(Records from a data source)
%%
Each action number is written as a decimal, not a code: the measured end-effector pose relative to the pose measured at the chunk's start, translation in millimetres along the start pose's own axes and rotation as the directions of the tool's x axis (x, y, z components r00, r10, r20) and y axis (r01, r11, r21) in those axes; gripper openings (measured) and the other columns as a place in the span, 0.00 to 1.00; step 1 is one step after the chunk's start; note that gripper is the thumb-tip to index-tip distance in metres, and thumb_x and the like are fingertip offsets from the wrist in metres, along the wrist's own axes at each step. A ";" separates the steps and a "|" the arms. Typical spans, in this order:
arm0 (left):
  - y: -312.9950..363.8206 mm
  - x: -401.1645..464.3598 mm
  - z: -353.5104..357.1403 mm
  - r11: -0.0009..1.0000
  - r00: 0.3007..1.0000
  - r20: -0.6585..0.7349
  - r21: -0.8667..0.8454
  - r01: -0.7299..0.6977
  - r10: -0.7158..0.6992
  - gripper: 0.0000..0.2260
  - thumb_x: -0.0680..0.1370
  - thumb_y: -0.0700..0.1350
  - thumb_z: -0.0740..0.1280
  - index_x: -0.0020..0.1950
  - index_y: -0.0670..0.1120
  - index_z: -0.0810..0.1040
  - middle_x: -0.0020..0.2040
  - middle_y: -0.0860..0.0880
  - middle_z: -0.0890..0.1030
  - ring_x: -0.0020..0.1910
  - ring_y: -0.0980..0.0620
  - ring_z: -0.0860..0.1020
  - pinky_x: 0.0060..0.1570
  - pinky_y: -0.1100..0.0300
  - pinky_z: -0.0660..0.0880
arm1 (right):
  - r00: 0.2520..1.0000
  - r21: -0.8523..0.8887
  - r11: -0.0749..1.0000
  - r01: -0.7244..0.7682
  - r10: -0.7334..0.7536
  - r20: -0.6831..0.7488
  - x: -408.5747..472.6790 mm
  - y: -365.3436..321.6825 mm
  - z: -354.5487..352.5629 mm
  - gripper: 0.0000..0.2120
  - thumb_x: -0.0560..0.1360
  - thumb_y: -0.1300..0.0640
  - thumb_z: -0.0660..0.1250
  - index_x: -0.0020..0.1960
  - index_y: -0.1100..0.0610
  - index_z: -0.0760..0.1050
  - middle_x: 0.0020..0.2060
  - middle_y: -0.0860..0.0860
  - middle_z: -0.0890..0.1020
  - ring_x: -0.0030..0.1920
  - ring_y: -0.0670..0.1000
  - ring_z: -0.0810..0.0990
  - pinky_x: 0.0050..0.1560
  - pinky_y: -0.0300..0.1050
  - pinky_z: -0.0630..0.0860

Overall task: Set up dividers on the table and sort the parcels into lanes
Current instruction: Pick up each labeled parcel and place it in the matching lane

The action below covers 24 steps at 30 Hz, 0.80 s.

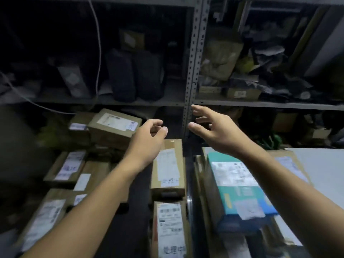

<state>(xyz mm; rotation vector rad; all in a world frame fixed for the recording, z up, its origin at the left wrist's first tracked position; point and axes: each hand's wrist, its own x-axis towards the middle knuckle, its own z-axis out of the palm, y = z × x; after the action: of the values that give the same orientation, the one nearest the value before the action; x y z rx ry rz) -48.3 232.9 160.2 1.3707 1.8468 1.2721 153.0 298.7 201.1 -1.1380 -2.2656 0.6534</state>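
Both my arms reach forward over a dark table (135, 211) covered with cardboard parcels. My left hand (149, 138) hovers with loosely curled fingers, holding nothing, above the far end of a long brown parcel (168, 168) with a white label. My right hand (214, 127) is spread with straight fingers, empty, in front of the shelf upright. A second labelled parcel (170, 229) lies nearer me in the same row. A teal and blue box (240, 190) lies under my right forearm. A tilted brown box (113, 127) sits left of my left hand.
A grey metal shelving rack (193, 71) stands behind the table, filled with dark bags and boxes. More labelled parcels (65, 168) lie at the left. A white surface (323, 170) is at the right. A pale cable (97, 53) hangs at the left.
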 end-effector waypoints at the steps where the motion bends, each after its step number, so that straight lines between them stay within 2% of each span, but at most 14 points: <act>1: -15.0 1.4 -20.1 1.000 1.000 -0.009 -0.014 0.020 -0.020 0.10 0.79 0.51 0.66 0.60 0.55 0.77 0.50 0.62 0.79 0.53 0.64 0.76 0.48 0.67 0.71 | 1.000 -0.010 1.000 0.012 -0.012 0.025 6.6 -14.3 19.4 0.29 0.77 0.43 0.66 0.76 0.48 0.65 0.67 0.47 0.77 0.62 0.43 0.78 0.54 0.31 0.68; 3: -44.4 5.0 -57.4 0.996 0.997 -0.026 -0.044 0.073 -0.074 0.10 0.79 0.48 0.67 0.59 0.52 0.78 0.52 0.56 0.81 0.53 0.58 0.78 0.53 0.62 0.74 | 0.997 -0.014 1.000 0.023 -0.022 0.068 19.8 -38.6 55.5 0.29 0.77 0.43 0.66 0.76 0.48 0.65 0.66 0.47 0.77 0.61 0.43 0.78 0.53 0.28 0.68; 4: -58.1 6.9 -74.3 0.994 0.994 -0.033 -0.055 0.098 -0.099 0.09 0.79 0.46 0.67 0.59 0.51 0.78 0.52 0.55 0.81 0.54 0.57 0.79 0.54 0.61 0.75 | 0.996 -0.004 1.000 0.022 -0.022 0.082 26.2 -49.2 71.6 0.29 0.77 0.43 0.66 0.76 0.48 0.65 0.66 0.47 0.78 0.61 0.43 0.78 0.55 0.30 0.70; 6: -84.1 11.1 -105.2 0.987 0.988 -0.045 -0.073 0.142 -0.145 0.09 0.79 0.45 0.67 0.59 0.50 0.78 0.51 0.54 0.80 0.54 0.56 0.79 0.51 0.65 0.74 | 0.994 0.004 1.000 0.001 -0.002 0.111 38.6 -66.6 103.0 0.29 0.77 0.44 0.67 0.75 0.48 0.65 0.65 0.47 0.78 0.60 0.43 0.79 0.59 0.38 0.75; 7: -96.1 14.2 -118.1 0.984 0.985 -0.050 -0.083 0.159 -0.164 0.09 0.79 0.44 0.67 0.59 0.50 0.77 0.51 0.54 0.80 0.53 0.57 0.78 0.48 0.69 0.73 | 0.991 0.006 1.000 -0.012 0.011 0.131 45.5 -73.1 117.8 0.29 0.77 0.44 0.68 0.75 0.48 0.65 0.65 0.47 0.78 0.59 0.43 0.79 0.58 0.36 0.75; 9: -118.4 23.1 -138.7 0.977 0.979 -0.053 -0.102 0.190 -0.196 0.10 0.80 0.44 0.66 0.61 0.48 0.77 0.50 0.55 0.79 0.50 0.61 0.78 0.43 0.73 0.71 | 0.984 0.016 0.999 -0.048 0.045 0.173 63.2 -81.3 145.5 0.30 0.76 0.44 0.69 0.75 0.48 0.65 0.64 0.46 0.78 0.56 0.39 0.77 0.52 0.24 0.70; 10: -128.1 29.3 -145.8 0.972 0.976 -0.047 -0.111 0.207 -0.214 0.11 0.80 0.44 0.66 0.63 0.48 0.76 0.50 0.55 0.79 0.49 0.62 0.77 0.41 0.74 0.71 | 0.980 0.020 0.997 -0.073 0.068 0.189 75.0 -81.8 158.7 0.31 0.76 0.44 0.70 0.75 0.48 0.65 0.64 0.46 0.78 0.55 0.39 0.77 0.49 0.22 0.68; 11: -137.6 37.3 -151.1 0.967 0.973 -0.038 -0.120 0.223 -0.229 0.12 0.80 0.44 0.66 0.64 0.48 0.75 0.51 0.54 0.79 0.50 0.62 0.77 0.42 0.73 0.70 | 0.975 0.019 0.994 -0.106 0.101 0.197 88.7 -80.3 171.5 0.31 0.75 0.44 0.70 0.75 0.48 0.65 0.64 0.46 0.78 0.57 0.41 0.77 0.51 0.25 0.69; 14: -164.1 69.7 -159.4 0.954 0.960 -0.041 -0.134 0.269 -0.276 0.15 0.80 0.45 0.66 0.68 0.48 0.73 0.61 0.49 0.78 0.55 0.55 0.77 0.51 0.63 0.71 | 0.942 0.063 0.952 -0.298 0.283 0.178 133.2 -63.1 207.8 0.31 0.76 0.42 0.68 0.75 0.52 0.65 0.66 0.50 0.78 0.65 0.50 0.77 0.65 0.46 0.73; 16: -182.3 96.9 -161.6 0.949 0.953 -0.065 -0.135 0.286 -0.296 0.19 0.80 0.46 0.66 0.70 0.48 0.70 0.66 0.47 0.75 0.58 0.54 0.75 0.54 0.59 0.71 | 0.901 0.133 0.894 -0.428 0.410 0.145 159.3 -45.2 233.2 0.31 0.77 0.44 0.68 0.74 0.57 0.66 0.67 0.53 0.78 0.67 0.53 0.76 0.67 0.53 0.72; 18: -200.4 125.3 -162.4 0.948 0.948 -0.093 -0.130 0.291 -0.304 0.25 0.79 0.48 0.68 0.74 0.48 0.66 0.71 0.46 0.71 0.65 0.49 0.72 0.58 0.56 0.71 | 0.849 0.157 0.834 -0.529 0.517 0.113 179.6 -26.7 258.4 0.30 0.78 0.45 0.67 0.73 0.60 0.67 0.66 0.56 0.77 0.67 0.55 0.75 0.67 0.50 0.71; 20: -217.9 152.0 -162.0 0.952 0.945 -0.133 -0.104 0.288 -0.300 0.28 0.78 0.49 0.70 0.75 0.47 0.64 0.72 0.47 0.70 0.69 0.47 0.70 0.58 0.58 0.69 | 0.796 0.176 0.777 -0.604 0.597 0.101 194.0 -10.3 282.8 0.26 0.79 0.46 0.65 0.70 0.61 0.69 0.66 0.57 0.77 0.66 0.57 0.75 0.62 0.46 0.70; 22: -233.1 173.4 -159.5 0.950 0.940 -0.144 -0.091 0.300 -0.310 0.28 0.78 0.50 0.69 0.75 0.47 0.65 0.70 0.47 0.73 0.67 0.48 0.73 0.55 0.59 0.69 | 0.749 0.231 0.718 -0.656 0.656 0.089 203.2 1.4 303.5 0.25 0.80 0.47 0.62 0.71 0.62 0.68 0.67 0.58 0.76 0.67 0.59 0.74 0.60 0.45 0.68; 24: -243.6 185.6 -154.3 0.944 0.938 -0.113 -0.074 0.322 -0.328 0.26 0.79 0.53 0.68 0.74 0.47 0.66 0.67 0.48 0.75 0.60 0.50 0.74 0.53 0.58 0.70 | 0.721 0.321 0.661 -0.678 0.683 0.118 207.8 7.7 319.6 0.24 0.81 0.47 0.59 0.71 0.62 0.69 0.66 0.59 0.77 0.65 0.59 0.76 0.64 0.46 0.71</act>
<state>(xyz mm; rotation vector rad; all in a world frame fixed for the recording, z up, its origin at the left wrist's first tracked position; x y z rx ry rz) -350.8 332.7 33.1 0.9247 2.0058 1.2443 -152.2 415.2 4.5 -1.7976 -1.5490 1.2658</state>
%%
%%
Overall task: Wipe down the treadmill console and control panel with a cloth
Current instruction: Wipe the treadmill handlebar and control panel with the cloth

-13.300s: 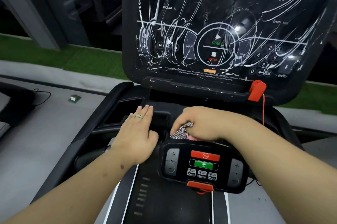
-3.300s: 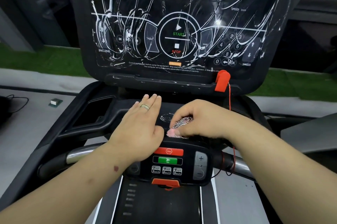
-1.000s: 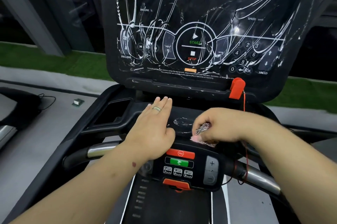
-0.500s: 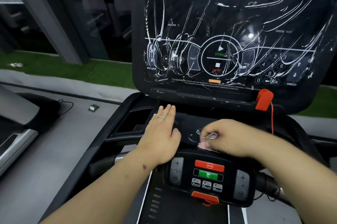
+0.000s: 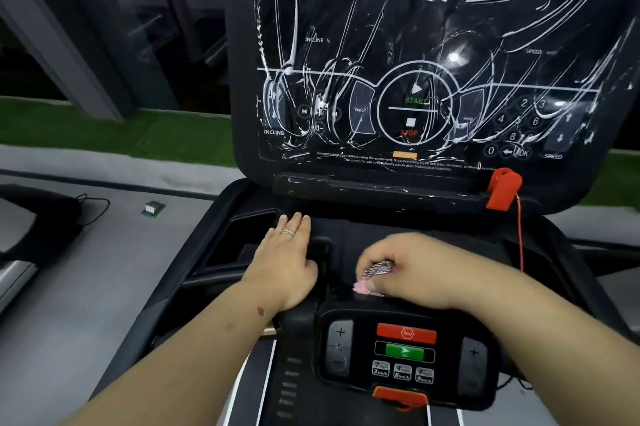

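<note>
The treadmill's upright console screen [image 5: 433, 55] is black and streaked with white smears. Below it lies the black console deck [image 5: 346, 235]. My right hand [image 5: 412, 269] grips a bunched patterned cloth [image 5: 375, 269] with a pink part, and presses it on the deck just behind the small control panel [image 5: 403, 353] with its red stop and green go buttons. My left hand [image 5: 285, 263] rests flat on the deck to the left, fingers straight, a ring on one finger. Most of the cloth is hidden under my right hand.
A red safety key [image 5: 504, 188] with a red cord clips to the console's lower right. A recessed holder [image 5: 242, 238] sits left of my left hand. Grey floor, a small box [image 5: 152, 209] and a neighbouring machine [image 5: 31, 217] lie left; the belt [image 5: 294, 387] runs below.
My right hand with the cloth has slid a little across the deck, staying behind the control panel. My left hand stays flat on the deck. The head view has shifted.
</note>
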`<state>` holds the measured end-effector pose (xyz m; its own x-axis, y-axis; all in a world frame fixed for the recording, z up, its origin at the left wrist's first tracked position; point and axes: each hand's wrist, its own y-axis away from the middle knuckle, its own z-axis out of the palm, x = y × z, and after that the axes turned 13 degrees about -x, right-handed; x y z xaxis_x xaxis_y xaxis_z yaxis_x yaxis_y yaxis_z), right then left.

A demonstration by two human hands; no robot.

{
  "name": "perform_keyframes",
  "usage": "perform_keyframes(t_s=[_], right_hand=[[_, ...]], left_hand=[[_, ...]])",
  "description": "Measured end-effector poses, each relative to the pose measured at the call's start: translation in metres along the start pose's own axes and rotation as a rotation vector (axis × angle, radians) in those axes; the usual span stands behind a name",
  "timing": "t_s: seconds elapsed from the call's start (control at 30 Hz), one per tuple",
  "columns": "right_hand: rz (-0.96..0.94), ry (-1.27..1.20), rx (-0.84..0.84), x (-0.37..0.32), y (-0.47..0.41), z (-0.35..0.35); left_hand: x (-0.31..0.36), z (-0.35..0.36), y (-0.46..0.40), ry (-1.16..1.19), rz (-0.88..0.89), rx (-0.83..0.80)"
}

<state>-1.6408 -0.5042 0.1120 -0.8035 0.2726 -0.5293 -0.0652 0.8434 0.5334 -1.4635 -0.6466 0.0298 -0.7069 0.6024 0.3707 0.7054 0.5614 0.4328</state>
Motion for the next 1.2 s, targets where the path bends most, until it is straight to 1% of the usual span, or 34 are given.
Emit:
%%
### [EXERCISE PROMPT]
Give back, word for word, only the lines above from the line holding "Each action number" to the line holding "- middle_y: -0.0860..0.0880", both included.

### [PROBLEM SOLUTION]
Each action number is written as a decimal, not a code: the measured end-effector pose relative to the pose measured at the chunk's start, translation in millimetres along the start pose's own axes and rotation as the directions of the tool's x axis (x, y, z components r00, r10, r20) and y axis (r01, r11, r21) in those axes; gripper openings (measured) and the other columns as a place in the span, 0.00 to 1.00; step 1 is one step after the chunk's start; note that gripper is the thumb-tip to index-tip distance in metres, and thumb_x and the like are fingertip offsets from the wrist in metres, along the wrist's own axes at each step. A ";" separates the steps and a "|" the arms. Typical spans, in this order:
arm0 (left):
  - y: -312.9950..363.8206 mm
  - x: -401.1645..464.3598 mm
  - z: -353.5104..357.1403 mm
  - r11: -0.0009..1.0000
  - r00: 0.3007..1.0000
  - r20: -0.6585..0.7349
  - r21: -0.8667..0.8454
  - r01: -0.7299..0.6977
  - r10: -0.7158..0.6992
  - gripper: 0.0000..0.2260
  - thumb_x: -0.0680..0.1370
  - thumb_y: -0.0700..0.1350
  - thumb_z: -0.0740..0.1280
  - index_x: -0.0020..0.1950
  - index_y: -0.0670..0.1120
  - index_z: -0.0810..0.1040
  - middle_x: -0.0020..0.2040
  - middle_y: -0.0860..0.0880

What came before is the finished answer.